Schwer v. New York, Chicago & St. Louis Rd. Co.

Hart, J.,

concurring. I desire to state the basis of my concurrence. It is my view that, although actual custom or usage of others under similar circumstances is not controlling on the question of the exercise of due care of parties litigant, nevertheless evidence of such custom or usage is competent to be considered by a jury in determining the propriety of a specific type of conduct. 38 American Jurisprudence, 1015, 1016, Sections 317, 319.

In my view, the evidence, under such circumstances, must be confined to the actual custom or usage of others rather than to rules purporting to govern conduct under consideration. Eules and actual practice may differ widely. It is the latter and not the former which must be the test in dealing with standards of conduct.

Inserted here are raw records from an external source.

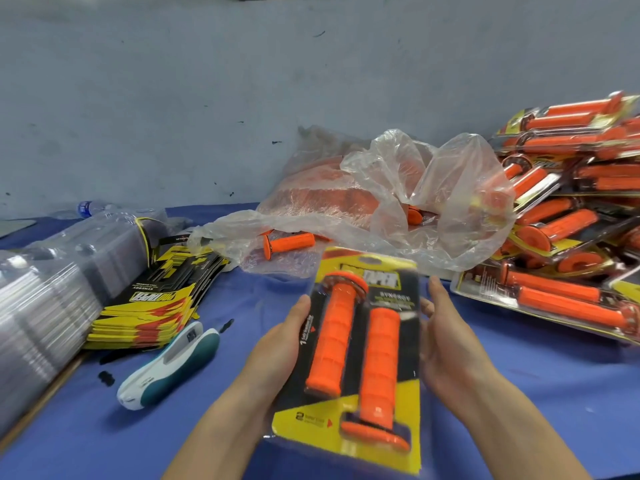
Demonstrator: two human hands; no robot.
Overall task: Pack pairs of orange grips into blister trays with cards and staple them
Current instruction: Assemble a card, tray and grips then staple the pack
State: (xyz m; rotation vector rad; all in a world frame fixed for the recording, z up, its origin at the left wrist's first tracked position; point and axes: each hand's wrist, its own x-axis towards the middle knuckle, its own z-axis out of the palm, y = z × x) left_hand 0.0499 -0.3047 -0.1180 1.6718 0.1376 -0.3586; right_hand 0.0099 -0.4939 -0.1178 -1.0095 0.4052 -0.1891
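Packing workbench, workshop-like: blue-covered table (pixel 519 393), pile of finished blister packs (pixel 568 216), card stack (pixel 156 299) (stapler (pixel 169 365) beside it).

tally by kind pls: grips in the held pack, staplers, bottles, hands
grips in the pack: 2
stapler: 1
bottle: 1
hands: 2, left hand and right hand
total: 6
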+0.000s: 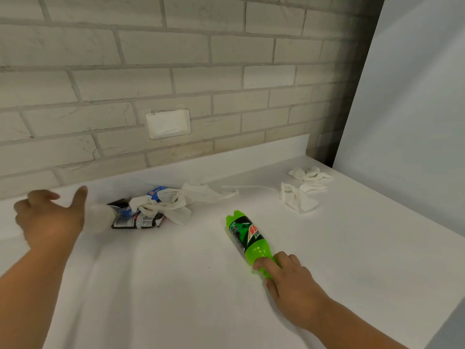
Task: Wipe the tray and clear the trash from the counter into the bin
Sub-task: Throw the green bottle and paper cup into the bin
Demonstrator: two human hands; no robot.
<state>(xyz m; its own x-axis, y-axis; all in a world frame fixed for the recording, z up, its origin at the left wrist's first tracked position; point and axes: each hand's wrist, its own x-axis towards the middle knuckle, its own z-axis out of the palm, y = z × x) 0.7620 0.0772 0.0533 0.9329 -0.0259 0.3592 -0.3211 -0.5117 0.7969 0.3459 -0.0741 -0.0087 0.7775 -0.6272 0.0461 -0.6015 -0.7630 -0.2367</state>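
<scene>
Counter: white counter (176, 293) under a pale brick wall, seen from above; no tray or bin is in view
Bottle: green bottle (247, 235) lies on its side mid-counter, base toward the wall, neck toward the person
Right hand: right hand (289, 280) curls forefinger and thumb round the bottle's neck end
Left hand: left hand (50, 220) is spread and relaxed, thumb out, holding nothing, just beside the crumpled wrappers (138, 220); a blurred white shape by the thumb cannot be made out
Other trash: white tissues (181, 205) drape over the wrappers; more loose tissues (302, 192) sit well apart, back right
Step in hand: probably lifting the bottle for the bin
Advice: close firmly round the narrow neck before lifting, since smooth plastic may slip; bunch tissues and wrappers together so nothing drops
</scene>
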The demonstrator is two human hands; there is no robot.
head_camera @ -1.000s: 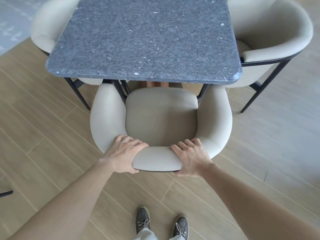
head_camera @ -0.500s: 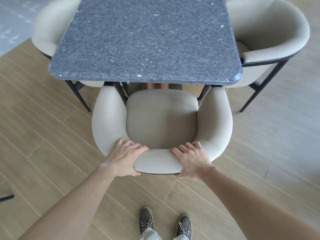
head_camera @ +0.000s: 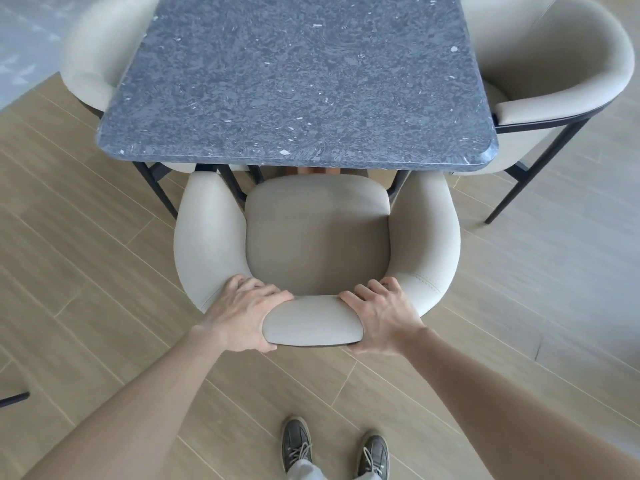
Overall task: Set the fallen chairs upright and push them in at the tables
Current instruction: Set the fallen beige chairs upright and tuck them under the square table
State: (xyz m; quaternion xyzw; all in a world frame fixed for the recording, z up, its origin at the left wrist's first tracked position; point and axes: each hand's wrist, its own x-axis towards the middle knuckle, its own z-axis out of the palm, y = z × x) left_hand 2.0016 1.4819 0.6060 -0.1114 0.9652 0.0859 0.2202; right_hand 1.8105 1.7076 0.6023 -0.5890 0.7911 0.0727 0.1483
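The beige chair (head_camera: 317, 237) stands upright on the wooden floor (head_camera: 86, 271) at the near edge of the grey stone table (head_camera: 294, 81), its seat front right at that edge and most of the seat out in the open. The left hand (head_camera: 242, 317) and right hand (head_camera: 381, 317) both grip its curved backrest, fingers hooked over the top. Two more chairs are tucked in: a left chair (head_camera: 93, 53) and a right chair (head_camera: 554, 64).

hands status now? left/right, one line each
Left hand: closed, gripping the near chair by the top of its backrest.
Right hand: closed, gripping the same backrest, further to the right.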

In the leading case of Langner v. Caviness, 238 Iowa, 774, 778, 28 N. W. (2d), 421, 172 A. L. R., 1135, in which was involved the consideration of an alleged custom whereby under certain circumstances a loaded truck had the right of way over an unloaded truck, the court in the course of its opinion said:

“It is well settled, subject to certain qualifications, that upon the issues of negligence and contributory negligence evidence of custom in the performance of similar acts, while not a conclusive test, is generally admissible. * * * Webber v. Larimer Hdwe. Co., 234 Iowa, 1381, 1386, 15 N. W. (2d), 286, 289, and authorities cited; Wood v. Tri-States Theater Corp., 237 Iowa, 799, 807, 23 N. W. (2d), 843, 847. Conformity with custom is some proof of due care and nonconformity some proof of negligence. Hubb Diggs Co. v. Bell, Tex. Com. App., 1 S. W. (2d), 575, 576. See, also, LaSell v. Tri-States Theatre Corp., 233 Iowa, 929, 943, 11 N. W. (2d), 36, 44.”

See, also, O’Day v. Shouvlin, 104 Ohio St., 519, 521, *30522, 136 N. E., 289, 25 A. L. R., 980; Ault v. Hall, 119 Ohio St., 422, paragraphs two and three of the syllabus, 164 N. E., 518, 60 A. L. R., 128.

I am firmly of the opinion that ordinarily usage and custom may be shown for comparison with conduct under consideration but not the naked rules adopted by another for comparison with conduct under consideration. However, in the instant case, the amended petition charges that the “defendant was * * * negligent * * * in failing to promulgate and enforce a rule * * * specifically providing that no member of the [train] crew should be permitted to board a locomotive or mount its stepboard upon the leading end thereof when said locomotive is in motion.”

Since the issue in the instant case is the feasibility of adopting a certain specific rule for the safety of the employees of the defendant, the fact that other railroads have adopted such a rule becomes a proper subject of inquiry and consideration, not as setting a different standard of conduct, but as bearing on the propriety of the adoption of such a rule by the defendant.

The reverse of a similar situation was presented in the case of Egelston, Admx., v. New York, Chicago & St. Louis Rd. Co., 205 N. Y., 579, 98 N. E., 748, where the plaintiff’s decedent, a gang foreman in the employ of defendant, sleeping at night with other members of his crew in a bunk car placed in the railroad yards, was fatally injured when a cut of cars was shunted upon the track, on which decedent’s car stood, with such force that they collided with such car and wrecked it, thereby producing the injuries which resulted in decedent’s death. The cars so shunted in were unattended by a brakeman, and no rule had been promulgated prohibiting such shunting. The plaintiff’s claim was that the defendant was negligent in not having promulgated and enforced a rule forbidding the *31shunting of cars unattended by a brakeman upon tracks in which employees were at work or sleeping in cars.

In the trial of that case, the defendant attempted to show that several other railroads in the same general area had no such rule or regulation with reference to bunk cars, and then offered to show by the witness that the rules generally, so far as he had observed them on other railroads, were not different from the rules and regulations provided by the defendant for the care of bunk ears or cabooses. The trial court excluded this proffered evidence. The Court of Appeals held that such evidence was competent and that its exclusion constituted prejudicial error.

So, in the instant case, as I view it, the evidence as to the rules of other railroads was admissible under the limited issue made by the pleadings. 'For these reasons I concur in the instant case.